Sana bir de ‘Fil sahiplerini’ hatırlatayım: Bir Kral vardı, Mekke’yi sevmiyor ve ortadan kaldırmak istiyordu. Bunun ordusu fillerle de güçlendirilmişti ve heybetli askerleri vardı. Ordusuyla yolu çıktı. Niyeti Kâbe’yi yıkmaktı. Kendisi de demirden zırhlar içindeydi ve bir savaş filine binmişti; kendine benzeyen her bir askerini bin kişiye eşit görüyordu. Bu ordunun karşısında kim durabilirdi? Kibri ve gururu onun da tavan yapmıştı. O hırsla Mekke’yi kuşattı.
Araya insanlar girdi, rica minnet ettiler.
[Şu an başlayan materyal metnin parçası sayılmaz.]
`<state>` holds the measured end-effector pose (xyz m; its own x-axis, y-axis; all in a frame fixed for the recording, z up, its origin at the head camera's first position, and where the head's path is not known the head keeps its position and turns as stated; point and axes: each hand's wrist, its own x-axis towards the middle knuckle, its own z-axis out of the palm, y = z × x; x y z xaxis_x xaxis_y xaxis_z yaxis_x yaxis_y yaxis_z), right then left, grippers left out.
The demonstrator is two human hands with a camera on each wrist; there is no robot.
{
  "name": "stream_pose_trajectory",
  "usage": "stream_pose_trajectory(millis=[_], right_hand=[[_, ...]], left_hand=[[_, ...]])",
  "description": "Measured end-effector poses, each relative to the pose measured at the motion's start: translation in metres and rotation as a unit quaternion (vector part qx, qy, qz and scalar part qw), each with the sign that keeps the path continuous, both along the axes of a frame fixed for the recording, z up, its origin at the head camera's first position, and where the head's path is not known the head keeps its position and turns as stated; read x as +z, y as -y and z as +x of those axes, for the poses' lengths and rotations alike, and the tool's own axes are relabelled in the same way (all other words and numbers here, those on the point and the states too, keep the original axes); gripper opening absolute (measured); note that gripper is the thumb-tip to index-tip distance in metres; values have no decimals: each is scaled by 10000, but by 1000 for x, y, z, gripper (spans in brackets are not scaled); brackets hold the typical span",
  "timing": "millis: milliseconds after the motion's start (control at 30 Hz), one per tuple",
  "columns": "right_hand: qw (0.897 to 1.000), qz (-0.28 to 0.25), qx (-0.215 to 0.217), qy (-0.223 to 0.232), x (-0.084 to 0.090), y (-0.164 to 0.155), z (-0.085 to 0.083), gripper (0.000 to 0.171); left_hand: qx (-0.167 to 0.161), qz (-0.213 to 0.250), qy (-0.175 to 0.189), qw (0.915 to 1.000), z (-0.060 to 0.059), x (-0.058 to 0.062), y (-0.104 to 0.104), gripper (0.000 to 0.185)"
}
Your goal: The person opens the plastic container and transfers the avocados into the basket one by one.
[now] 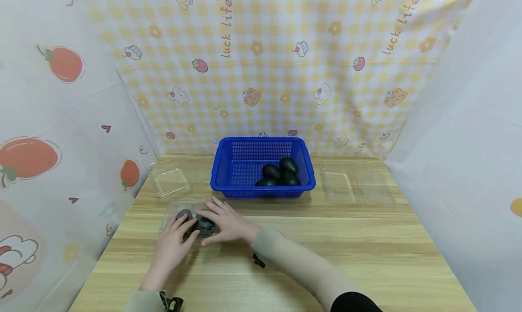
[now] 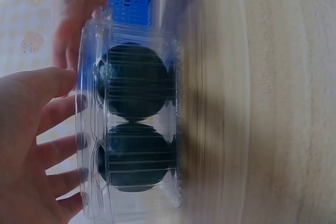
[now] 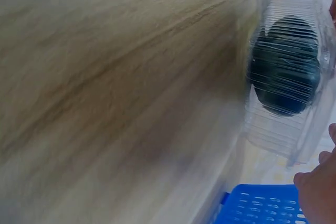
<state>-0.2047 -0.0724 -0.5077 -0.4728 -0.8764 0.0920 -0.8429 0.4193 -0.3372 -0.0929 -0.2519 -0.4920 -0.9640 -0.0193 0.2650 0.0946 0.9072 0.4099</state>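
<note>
- Clock read from the middle of the blue basket (image 1: 263, 193), head view.
- At 8 o'clock on the desk (image 1: 367, 253), a see-through box (image 2: 107, 203), in from the left edge and near the basket's front left corner.
- From 3 to 6 o'clock, a broad stretch of wood grain, crossed by the right sleeve (image 1: 293, 257) around 5 o'clock.
- At 12 o'clock, close behind the basket, a hanging cloth (image 1: 285, 76) along the back edge of the desk.
- At 9 o'clock, a left tray (image 1: 171, 181) near the left edge; at 3 o'clock, a right tray (image 1: 340, 187), both see-through.
- Left hand (image 1: 170, 247) spread over the box, fingertips at the lid's rim.
- Right hand (image 1: 230, 222) spread at the box's 3 o'clock side, thumb apart from fingers; cannot tell how firmly touching.
- Inside the box, two rounded dark fruits (image 2: 134, 80), side by side behind ribbed plastic; cannot tell whether latched.
- More fruits (image 1: 289, 166) bunched toward the basket's 4 o'clock side.
</note>
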Motion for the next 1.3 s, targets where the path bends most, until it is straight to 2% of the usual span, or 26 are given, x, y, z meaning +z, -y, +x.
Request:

Krala, ‘sen bu göğe bakmaz ve Kâbe’nin Tanrı evi olduğunu bilmez misin?’ dediler.
Kral, ‘Ben buraya bir iddia ile geldim; o ev sahibinin bana ne yapabileceğini görmek istiyorum!’ dedi.
Allah, o ordunun üzerine, yanmaz gagalarında cehennem taşları taşıyan ebabil kuşlarını gönderdi. Kuşlar, kibir ordusunu bombaladılar; gagalardan bırakılan her bir ateş parçası, erden ve filden geçip toprağın derinliklerine kadar iniyordu. Ayetleri dinle:
“Üzerlerine balçıktan pişirilmiş taşlar atan sürü sürü kuşlar gönderdi. Nihayet onları yenilmiş ekin yaprakları hâline getirdi.” (Fil, 3-5)
Yat kalk dua et, kalbini her gün defalarca yokla, Allah bizi, ‘benim! benim!’ diye tepinen, gönlünü kinin kibrin evi yapmış kimselerden etmesin ve bu tıynetteki adamlarla da arkadaş kılmasın.
Kimde Allah’a karşı sadakat var, Onun emirlerine vefalıdır, O, Resûlullah’ın yoldaşları Ebubekir, Ömer, Osman ve Ali gibidir…
Sen de bu hikâyelerden ibret al, kendin nefsine bak, aklın varsa, doğru yol apaçık ortadadır!